This is a guest post by Taylor Jardno, a second-year doctoral student in Yale University’s Department of History. Her current work focuses on youth militancy and comic book culture in Argentina. She can be contacted at taylor [dot] jardno [at] yale [dot] edu.
After the first research recon trip of my graduate school career, I found myself with over 3,000 digital images and the pressing problem of how to organize them. I decided the best way to attack the issue would be by creating multi-page, searchable PDF files from my pictures. There seems, however, to be no authoritative guide to digitizing documents, which is why I’ve documented my trials here.
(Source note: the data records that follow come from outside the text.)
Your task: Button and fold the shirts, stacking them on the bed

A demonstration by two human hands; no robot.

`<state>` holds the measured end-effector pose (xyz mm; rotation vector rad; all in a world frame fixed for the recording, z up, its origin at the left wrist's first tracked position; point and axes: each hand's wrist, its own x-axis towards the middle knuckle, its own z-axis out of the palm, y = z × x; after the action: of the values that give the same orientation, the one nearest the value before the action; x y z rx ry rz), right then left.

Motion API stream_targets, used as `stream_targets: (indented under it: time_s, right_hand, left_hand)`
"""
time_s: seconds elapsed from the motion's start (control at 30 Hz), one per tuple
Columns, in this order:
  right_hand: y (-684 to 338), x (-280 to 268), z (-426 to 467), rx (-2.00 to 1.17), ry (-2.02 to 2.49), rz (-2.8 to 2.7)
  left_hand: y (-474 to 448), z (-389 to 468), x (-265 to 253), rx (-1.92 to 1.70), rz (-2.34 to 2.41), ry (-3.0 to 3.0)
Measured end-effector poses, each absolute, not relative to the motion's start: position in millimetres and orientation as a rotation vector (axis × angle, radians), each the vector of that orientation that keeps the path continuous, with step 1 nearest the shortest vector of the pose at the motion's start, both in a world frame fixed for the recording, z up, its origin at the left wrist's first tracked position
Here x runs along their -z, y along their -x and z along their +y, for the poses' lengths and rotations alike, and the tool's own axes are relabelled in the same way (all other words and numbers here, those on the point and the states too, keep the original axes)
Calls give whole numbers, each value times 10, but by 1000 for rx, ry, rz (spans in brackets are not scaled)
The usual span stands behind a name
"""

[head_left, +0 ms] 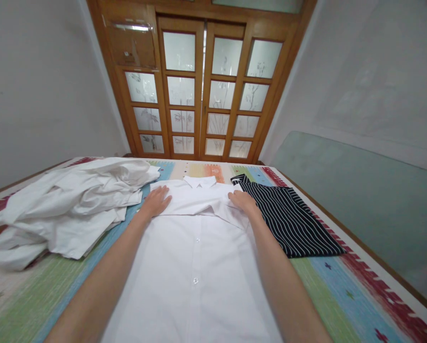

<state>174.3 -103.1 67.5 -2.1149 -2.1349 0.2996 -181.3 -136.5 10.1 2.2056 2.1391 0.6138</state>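
Observation:
A white buttoned shirt [213, 257] lies front side up between my arms, its collar [200, 182] at the far end. Its sleeves appear folded inward across the chest, the right one loosely rumpled. My left hand [156, 202] rests flat on the shirt's left shoulder edge, fingers spread. At the opposite edge, my right hand [241, 200] has its fingers curled in and pinches the white cloth; the fingertips are partly hidden.
A crumpled heap of white cloth [70, 205] lies to the left. Folded black-and-white striped cloth [288, 214] sits at the right. Beneath everything spreads a colourful striped cover [327, 295]. A pale green board [359, 190] stands along the right, and wooden glazed doors [201, 90] close the far end.

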Motion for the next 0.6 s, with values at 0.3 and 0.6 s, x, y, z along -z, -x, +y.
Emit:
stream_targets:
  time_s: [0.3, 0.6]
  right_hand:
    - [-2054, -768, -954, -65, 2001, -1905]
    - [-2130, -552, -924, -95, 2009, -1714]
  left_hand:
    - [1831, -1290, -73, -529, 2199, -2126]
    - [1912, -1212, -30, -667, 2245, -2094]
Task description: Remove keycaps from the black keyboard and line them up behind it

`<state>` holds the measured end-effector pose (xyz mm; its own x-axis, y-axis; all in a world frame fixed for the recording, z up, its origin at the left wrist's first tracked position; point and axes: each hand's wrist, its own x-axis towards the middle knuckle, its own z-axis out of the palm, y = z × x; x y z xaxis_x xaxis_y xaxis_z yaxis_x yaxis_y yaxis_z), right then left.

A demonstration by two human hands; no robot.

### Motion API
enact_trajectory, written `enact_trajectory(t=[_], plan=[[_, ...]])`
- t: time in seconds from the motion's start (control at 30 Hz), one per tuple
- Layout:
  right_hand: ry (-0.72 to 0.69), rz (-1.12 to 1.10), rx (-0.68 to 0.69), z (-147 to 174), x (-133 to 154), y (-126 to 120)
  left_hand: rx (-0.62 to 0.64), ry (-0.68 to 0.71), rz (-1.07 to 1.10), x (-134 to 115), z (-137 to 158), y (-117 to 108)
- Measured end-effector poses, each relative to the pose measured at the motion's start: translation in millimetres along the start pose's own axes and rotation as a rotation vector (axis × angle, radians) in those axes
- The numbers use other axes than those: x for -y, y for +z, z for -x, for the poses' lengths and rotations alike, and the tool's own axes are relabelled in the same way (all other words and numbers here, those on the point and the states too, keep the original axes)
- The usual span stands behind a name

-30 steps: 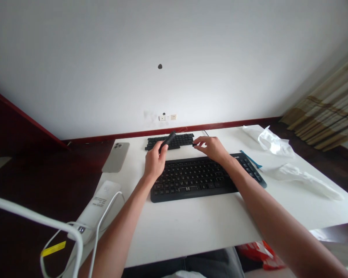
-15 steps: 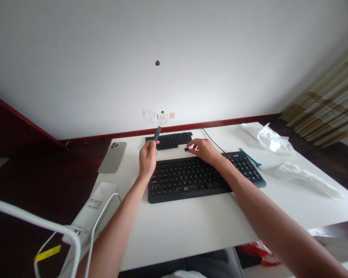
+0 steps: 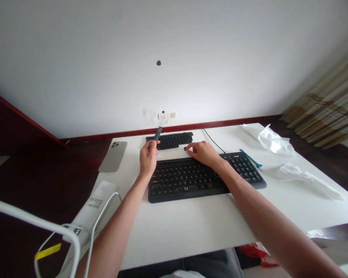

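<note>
My left hand (image 3: pixel 148 157) is closed around a dark keycap puller (image 3: pixel 157 134), its thin wire ends pointing away from me. My right hand (image 3: pixel 204 151) hovers over the keyboard's back edge, thumb and forefinger pinched at a small black keycap (image 3: pixel 185 148). Beneath both wrists lies a black keyboard (image 3: pixel 191 197); its front row has a long bare slot where a space bar sits. Behind it, black keycaps (image 3: pixel 175 139) lie in close rows on the white table (image 3: pixel 197 224), and the pinched keycap is at the right end of a front row.
A phone (image 3: pixel 113 159) lies face down at the left edge, near a white power strip (image 3: pixel 89 206) with white cables. To the right are a blue pry tool (image 3: pixel 251 158) and crumpled white wrappings (image 3: pixel 274 139). The keyboard's black cable (image 3: pixel 213 141) runs backward.
My right thumb and forefinger have come closer together at the small keycap, which has shifted slightly left. My left hand still holds the puller in nearly the same place.
</note>
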<state>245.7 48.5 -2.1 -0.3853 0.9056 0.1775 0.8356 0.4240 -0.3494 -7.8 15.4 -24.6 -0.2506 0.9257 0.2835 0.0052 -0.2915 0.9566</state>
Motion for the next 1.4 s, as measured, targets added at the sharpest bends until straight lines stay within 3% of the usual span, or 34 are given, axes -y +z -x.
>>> enact_trajectory(t=[0.2,1.4], plan=[[0.030,0.022,-0.055,-2,1,2,0.006,0.002,0.001,1,0,0],[0.103,0.032,-0.044,-7,1,2,0.023,-0.004,-0.029,2,0,-1]])
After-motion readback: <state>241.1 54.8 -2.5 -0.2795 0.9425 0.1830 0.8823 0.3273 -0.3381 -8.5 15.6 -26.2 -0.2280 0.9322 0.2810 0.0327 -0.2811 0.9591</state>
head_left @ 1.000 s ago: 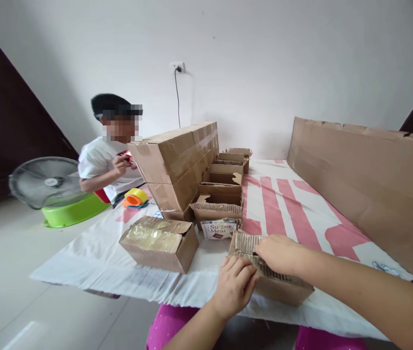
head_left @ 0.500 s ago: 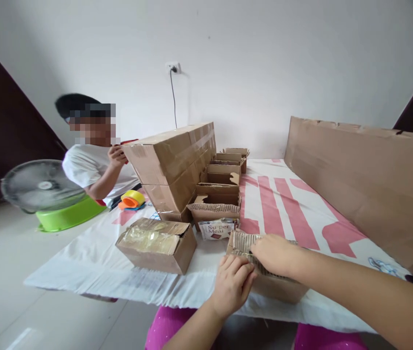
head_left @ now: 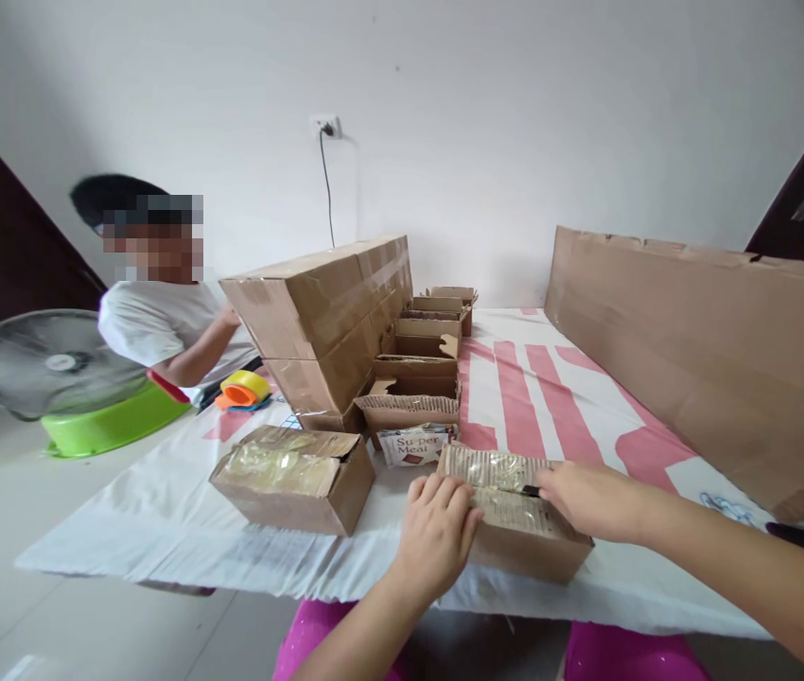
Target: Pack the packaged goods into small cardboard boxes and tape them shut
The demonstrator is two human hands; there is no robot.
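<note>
A small cardboard box [head_left: 533,553] lies near the table's front edge, its corrugated top flaps lying nearly flat with a seam between them. My left hand [head_left: 439,530] is closed over the box's left end, fingers curled on its top edge. At the right part of the seam, my right hand [head_left: 590,497] is closed on a slim black object [head_left: 531,491]; only its dark end shows, so its kind is unclear. Clear tape shines on the flaps. To the left sits another taped cardboard box [head_left: 295,482]. A printed packet [head_left: 414,446] stands just behind.
Several open boxes [head_left: 412,383] line up beside a stack of taped boxes [head_left: 317,331]. Tape rolls [head_left: 242,390] lie at left, near a person in a white shirt [head_left: 161,326] and a fan [head_left: 65,362]. A large cardboard sheet [head_left: 692,350] stands at right.
My right hand has moved right along the box's seam, and the black object's end now shows. The flaps lie flatter. The other person's hand has dropped behind the stack.
</note>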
Warnings and disclaimers: This is still a work-in-progress…I plan to update as I keep improving the process. The software here can be downloaded in trial versions, most of which are good for 30 days, though sometimes with limited capabilities. If you love the software, especially programs made by smaller companies, buy it.
The first program I came upon in some DIY scanning forums is BookRestorer by is2 Digibook. This program has a very old (like pre-Windows 95) graphic interface and its heavy processing requirements. What’s great about this program is that it’s specifically for scanned texts and has the ability to correct distortions made by the scanning process by correcting the geometric curve of a not-completely-flat book. Apart from this feature, I don’t think BookRestorer is worth it for the average graduate student. Its other corrective capabilities are limited; for example, the black and white (B/W) filter is unpredictable and not customizable, and undoing one feature will undo everything. Lastly, and probably most importantly, I just stumbled across a librarian forum that made mention of a $5000-$6000 price range.
Pros: Designed to manipulate and correct scanned text; processes batch commands
Cons: Very limited trial version; interface not user-friendly; Windows only; costs more than your car
Unsatisfied with BookRestorer, I moved on to a trial of Adobe Lightroom, which came with great reviews from some of my colleagues. The program feels like a mix between Aperture, iPhoto and an idiot-proof Photoshop with easy options and good results. One of Lightroom’s brilliant features is that the edits you make are not saved to your original photo file, which remains intact. You have to export your edited images as new files. Though this can eat through your hard drive space, it might save you from making a really, horrible, terrible mistake. This “ghost processing” also means that your images stay in their original locations and are not regrouped and hidden in a single, impenetrable place (like iPhoto’s library). The program is also a pretty good deal ($99 for students and educators).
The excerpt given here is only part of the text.